Question: Is this difference statistically significant?

We can check the results of the Kruskal-Wallis Test, reported in /stats/group_statistics file:

Example of a DNAvi group statistics file

peak_name

test_performed

p_value

p<0.05

Mononucleosomal (100-250 bp)

Kruskal Wallis with bonferroni

0.000986956111360756

True

Hint: For convenience, this is already reported in the plots above, see enlarged part here (reporting significant p-values with star symbols):

Example stats

Result: Based on the Kruskal-Wallis Test, cell-free DNA from 3 groups (Cell type A, B, and C) shows a significant difference in certain nucleosomal fractions, here at the example of the trinucleosomal fraction, meaning at least one group is statistically different from the others.

Question: Which groups differ?

To check the group-to-group comparisons, we consult the group_statistics file in the /stats folder.

In the detailed posthoc p-value column, we see the group-wise comparisons:

p-values for group-wise comparisons in Conover’s posthoc test

Cell type A

Cell type B

Cell type C

Cell type A

1

0.00001

0.001

Cell type B

0.00001

1

0.07

Cell type C

0.0009

0.07

1

Result: Based on the Posthoc Conover’s Test with Bonferroni correction, cell-free DNA in the Cell type A has a significantly higher trinucleosomal cfDNA fraction than Cell type B and C. Cell type B and C however do not reach statistical significance here, so we cannot say their trinucleosomal fractions differ.

Biological Interpretation

Taking into account these statistical tests, we can conclude that the three cell types here show different cell-free DNA fragmentation profiles. Based on hierarchical clustering, Cell type A and B seem more closely related, potentially indicating that the clustering is dominated by differences in larger fragments (e.g. pentanucleosomal and higher). Zooming into the individual nucleosomal fractions allowes us however to see more fine-grained differences. One example is that we have identified a significant enrichment in trinucleosomal cfDNA for Cell Type A, that is different from Cell Type B and C. Together, we have demonstrated that each cell type in this study displayed a unique cell-free DNA profile.

Example 2: Cell-free DNA in cancer patients

To cover a clinical example, we analyse the data by Trinidad et al. (2023):

  • Example: cfDNA from cancer patients (diagnosed & relapsed)

  • N = 4 per group

Trinidad EM, Juan-Ribelles A, Pisano G, et al. Evaluation of circulating tumor DNA by electropherogram analysis and methylome profiling in high-risk neuroblastomas. Front Oncol 2023;13. [DOI: 10.3389/fonc.2023.1037342])

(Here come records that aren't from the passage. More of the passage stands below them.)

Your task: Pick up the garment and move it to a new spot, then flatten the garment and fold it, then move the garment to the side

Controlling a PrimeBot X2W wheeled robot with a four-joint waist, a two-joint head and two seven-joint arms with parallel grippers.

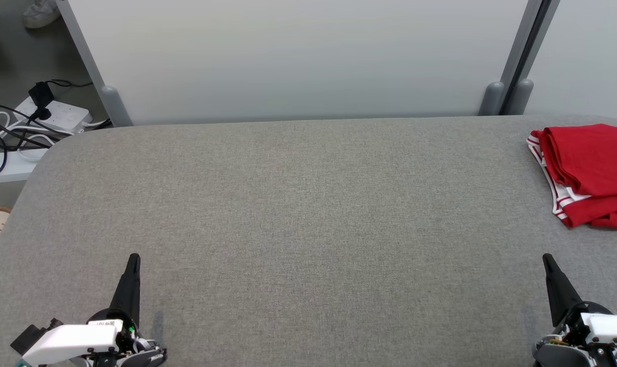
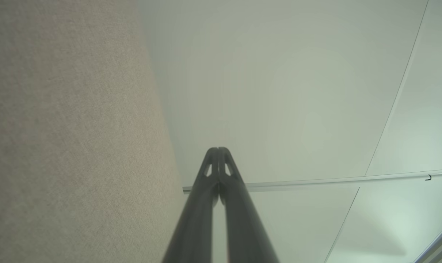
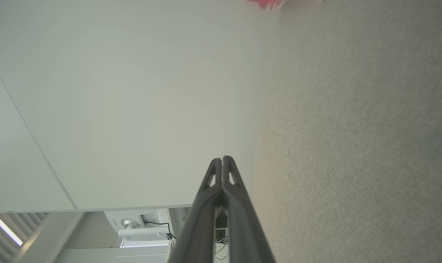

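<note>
A red garment with white-striped trim lies folded at the far right of the grey table, partly cut off by the head view's edge. A sliver of the garment shows at the top of the right wrist view. My left gripper rests at the lower left, shut, fingertips pressed together with nothing between them. At the lower right my right gripper is also shut and empty, well below the garment and apart from it.
A pale partition wall with grey posts stands along the table's far edge. Beyond the left corner, a white power strip and black cables lie on the floor. A shoe shows at the top left.
</note>
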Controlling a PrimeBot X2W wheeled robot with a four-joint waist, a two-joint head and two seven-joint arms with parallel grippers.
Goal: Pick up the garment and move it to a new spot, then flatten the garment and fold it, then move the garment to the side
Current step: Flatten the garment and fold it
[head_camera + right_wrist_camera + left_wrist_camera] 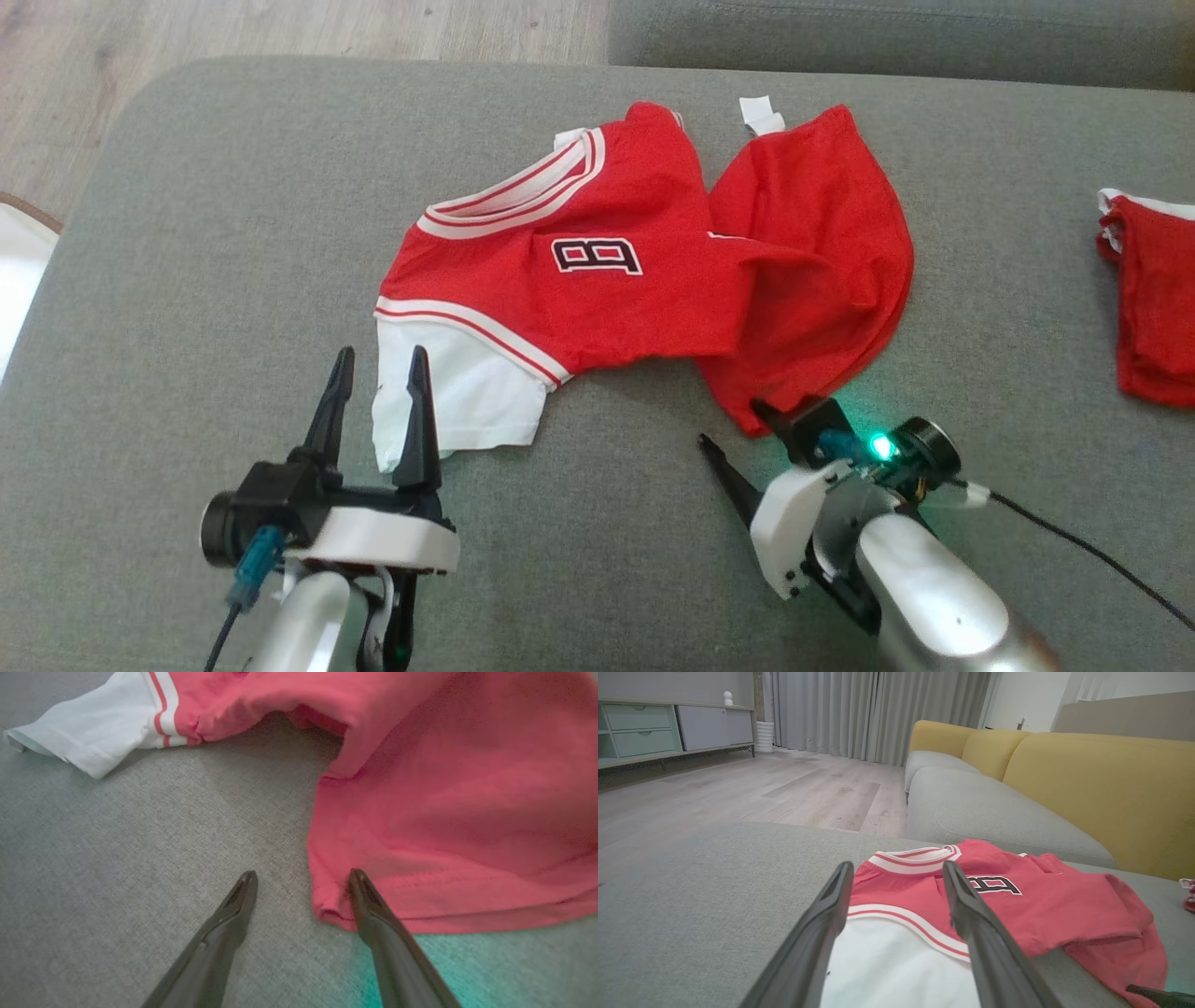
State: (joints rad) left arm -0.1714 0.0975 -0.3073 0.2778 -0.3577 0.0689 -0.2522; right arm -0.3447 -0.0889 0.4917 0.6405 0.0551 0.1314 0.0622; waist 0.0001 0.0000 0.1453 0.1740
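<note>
Head view first: where is the red jersey (616, 280) lying?
— Crumpled on the grey sofa seat (233, 233), number 8 facing up, its white sleeve (467, 392) toward the robot. Another red garment (1153, 299) is well apart, at the right edge.
— And the claws?
— Left claw (381, 359) stands open, one finger over the white sleeve, one beside it. Right claw (731, 422) is open also, holding nothing; in the right wrist view one finger is at the red hem corner, the other over bare seat.
</note>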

They compare liquid biopsy fragmentation profiles at diagnose and at relapse, and we can use this information for metadata and group-wise comparisons. Here’s the results from DNAvi:

  • Line plot

Trinidad

Hierarchical clustering will be evaluated, revealing largely clustering by condition:

  • Cluster map

Trinidad

Question: Whats the average size of the maximum DNA intensity peak here?

Let’s check /stats/group_statistics.csv

  • Diagnosed: 155 bp

  • Relapsed: 650 bp

Is this difference statistically significant?

For convenience we can check the Kruskal Wallis p-value in the plots saved to /stats

Trinidad

Result: If we stratify the cell-free DNA samples by patient status (diagnosed vs. relapsed), we detected a significant difference in the maximum cell-free DNA peak.

Biological Interpretation

In this clinical example dataset we would conclude that the disease status of the cancer patients has a statistically significant effect of cfDNA fragment profiles. Specifically, cell-free DNA from relapsed patients had a significantly larger maximum DNA peak compared to diagnosed patients.

Example 3: Negative results

To quickly also cover the characteristics of ‘negative results’, here’s an example where cell-free DNA profiles were stratified by age.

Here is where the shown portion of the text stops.